There was a collective groan. Louisa continued.

“Remember, Max, when she wanted everyone to hate the Waterston girl for some mysterious reason? She planted a few of her belongings at their house and then later accused the kid of stealing them. She was eight. When she finally told Rebekah the truth, what did Rebekah do? She laughed. She thought Dani was so clever.”

“I can’t believe she’d do this on the off chance that I’d see it. We’ve been getting along so well. She’s been such a help.” I turned to Max. “What if one of her friends is taunting her? What if it is Claire? We have to do something. We have to help her.”

“Are you always like this?” Jonah asked.

“Like what?”

“Kind and lovely and perfectly sane?”

“Oh, look, Joe’s got a crush on the second Mrs. Winter, too,” Louisa said. Jonah shot her a look and shifted in his seat.

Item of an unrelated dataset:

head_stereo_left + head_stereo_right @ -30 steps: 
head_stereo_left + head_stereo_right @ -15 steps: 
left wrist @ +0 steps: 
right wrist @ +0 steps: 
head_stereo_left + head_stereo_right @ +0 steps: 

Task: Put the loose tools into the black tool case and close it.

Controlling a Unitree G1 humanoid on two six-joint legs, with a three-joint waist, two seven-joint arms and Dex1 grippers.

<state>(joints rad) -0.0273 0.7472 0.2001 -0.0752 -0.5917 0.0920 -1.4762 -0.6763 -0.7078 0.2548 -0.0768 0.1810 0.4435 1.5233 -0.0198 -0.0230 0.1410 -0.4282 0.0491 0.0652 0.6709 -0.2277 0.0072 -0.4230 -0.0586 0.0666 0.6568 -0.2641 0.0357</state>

Max covered my hand, ignoring them. “I’ll talk to her,” he said. “I promise.”

My shoulders dropped, relieved he was going to take it on and not me. “Thank you, Max.”

“No. Thank you. For your big, good heart. For caring about Dani. It’s having an effect on her. Or maybe it’s that damn kitten.” He reached over and scratched Maggie’s ruff.

“You mean this sweet little thing that you told me to get rid of?”

He smiled. “This kitten was your wedding gift. But that’s all you’re getting,” he said, touching my cheek, confirming he could no more get rid of Maggie than he could Dani or me.





TWENTY-THREE


There wasn’t much left to do for the wedding, so Dani mostly stayed in her room those last few days, watching endless amounts of TV and playing with Maggie, only dragging herself out of her hole to help Gus load the horses heading to their new stables in Montauk. I watched her from the kitchen window, laughing with Gus as they made several attempts to back the trailer up to the barn. She calmly walked each horse up the plank and into a long trailer, Isabel and then Dorian, stopping to whisper into their flickering ears. She seemed happy, comfortable, like her old self. Max came up behind me and wrapped his arms around my shoulders, and we watched them for a moment.